Low Data Condition (LDC) Analysis¶

The LDC Analysis module evaluates the robustness and learning efficiency of molecular embeddings when training data is scarce. This is critical for drug discovery tasks where experimental labels (e.g., bioassay results) are often extremely limited.

1. Methodology¶

The module performs a rigorous benchmarking of model performance across varying training set sizes. It systematically subsets the training data while keeping the test set constant to measure how quickly a model reaches its performance plateau.

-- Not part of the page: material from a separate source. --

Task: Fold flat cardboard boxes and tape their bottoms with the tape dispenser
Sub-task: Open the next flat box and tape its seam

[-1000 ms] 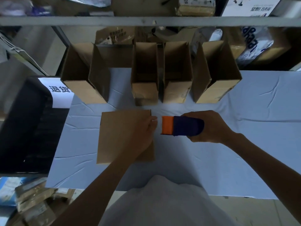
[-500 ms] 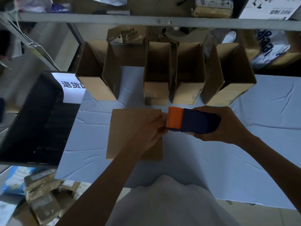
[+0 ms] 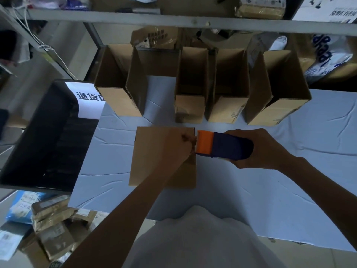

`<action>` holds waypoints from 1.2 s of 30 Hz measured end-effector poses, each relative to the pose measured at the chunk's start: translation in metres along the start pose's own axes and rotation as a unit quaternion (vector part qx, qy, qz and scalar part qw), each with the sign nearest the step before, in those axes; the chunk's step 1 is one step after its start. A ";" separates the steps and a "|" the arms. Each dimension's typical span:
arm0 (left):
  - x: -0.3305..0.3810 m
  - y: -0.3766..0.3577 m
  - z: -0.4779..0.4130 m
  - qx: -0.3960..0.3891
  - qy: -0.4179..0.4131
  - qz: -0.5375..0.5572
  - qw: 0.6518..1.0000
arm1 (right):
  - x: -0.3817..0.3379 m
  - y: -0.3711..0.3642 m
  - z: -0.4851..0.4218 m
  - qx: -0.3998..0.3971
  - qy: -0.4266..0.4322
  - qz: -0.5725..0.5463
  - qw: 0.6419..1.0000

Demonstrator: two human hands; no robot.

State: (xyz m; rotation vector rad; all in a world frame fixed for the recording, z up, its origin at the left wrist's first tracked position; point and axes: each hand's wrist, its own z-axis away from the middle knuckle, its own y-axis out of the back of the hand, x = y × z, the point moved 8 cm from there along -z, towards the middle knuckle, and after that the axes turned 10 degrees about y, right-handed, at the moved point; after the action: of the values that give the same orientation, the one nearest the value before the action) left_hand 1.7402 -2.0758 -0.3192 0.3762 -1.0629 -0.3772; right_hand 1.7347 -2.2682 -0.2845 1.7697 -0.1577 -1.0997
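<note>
White sign (image 3: 87, 101) on the black crate (image 3: 42, 144) at left read 退货, and a third character was partly hidden. Big blue letters on the white bag (image 3: 326, 55) up right ran upside down and could not be made out. Small print on one standing carton (image 3: 222, 111) was too tiny to read.

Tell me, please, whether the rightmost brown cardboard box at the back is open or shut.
Open: the rightmost brown cardboard box shows its dark inside from above, with no flaps folded over it.

Orange-navy tape dispenser (image 3: 222, 145) meets the brown box (image 3: 150, 155).
</note>
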 end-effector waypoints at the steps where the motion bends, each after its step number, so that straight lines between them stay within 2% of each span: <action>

Typical training fractions evaluated: * 10%: Severe data scarcity (Extremne Low-Data) * 25%: Moderate data scarcity * 50%: Half-dataset evaluation * 75%: Near-full dataset evaluation

2. Experimental Setup¶

For each fraction, the module: 1. Stratified Subsetting: Samples a fraction of the training data while preserving the original class distribution. 2. Cross-Validation: Executes 5-fold cross-validation across 3 different random seeds to ensure statistical significance. 3. Automated Imbalance Handling: Applies the handle_class_imbalance logic (Downsampling/SMOTE/etc.) specifically to the subsetted data. 4. Ensemble Benchmarking: Evaluates performance across 5 SOTA classifiers (AdaBoost, XGBoost, LightGBM, ExtraTrees, GradientBoosting).

Execution¶

Run the LDC analysis using the cdi utility:

cdi ldc --dataset <DATASET_NAME> --emb_dir <EMB_DIR> --label_dir <LABEL_DIR>

Example:

cdi ldc --dataset herg_karim --emb_dir ./embeddings --label_dir ./labels --fractions 0.1 0.25 0.5 0.75

Expected Outputs¶

The module generates a comprehensive CSV file capturing the performance of every model at every data fraction: * results_ldc/<DATASET>_<DESCRIPTOR>_ldc_results.csv

Key metrics recorded: * ROC-AUC: Overall classification quality. * Balanced Accuracy: Performance accounting for class imbalance. * Time (s): Training efficiency at different scales.